Сосед Кальтенбруннера — Альфред Розенберг. Абсолютно заурядная внешность. Ничего нордического, ничего от образцов «сверхчеловека», фигурирующих в его «философских» трактатах. Родился он не в Германии, а в Прибалтике. Молодость провел в России. Учился в институте, сначала в Петербурге, затем в Москве. Хорошо знал русский язык и часто использовал это для всякого рода провокаций. Конец войны застал его во Фленсбурге, где обосновалось последнее правительство «третьей империи». С горя напившись, он каким-то образом вывихнул себе ногу и оказался в госпитале. Оттуда его и извлекли, перед тем как доставить в Нюрнберг. Главный философ нацистской партии и имперский министр по восточным оккупированным территориям тоже предстал перед судом.
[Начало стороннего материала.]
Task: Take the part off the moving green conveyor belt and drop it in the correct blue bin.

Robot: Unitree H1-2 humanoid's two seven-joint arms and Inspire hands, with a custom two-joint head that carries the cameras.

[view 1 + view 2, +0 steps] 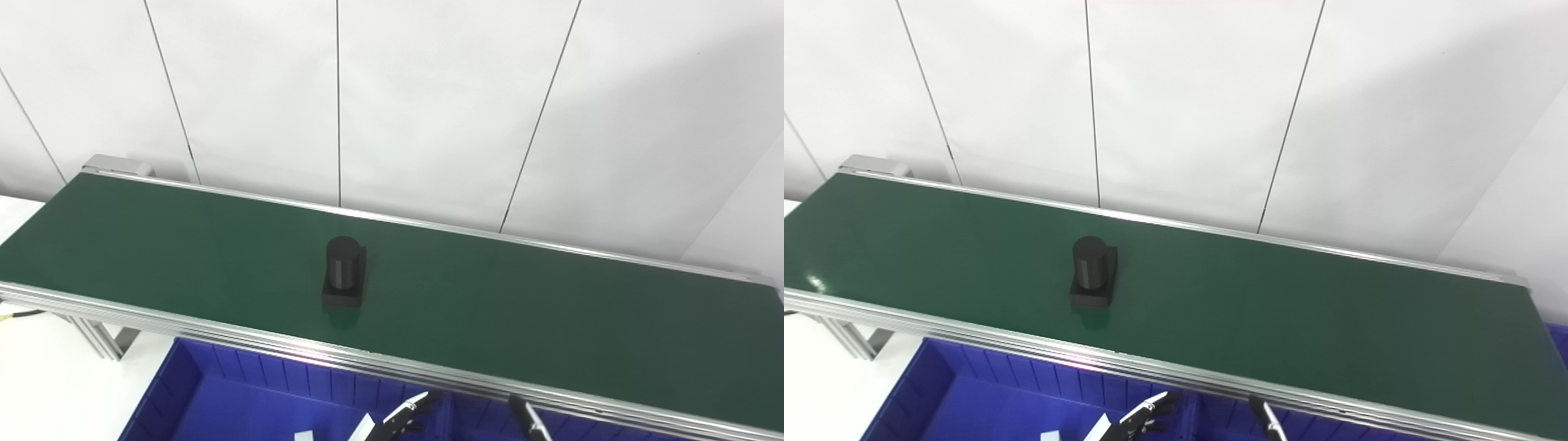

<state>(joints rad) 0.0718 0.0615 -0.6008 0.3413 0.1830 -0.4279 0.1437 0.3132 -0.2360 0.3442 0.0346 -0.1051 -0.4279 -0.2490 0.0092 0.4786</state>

Дальше сидит Ганс Франк — «суперюрист» нацистской партии. Это он был адвокатом Адольфа Гитлера на судебном процессе в Мюнхене после провала путча 1923 года и затем все время неотступно следовал за фюрером как в период его борьбы за власть, так и после захвата власти. Во время войны Франк занимал пост генерал-губернатора оккупированной Польши. Но, оказавшись на скамье подсудимых, пожалуй, первым стал в позу разоблачителя Гитлера, нацизма и своих коллег. Франк буквально рыдал, слушая показания свидетелей и смотря на киноэкран, где обвинение демонстрировало документальные фильмы о фашистских зверствах. Было ли это проявлением лицемерия, отчаянной попыткой спасти свою жалкую жизнь, видимостью раскаяния, или, может быть, в психике Франка действительно произошел какой-то надлом? Не хочу спешить с ответом. К этому вопросу мы еще вернемся.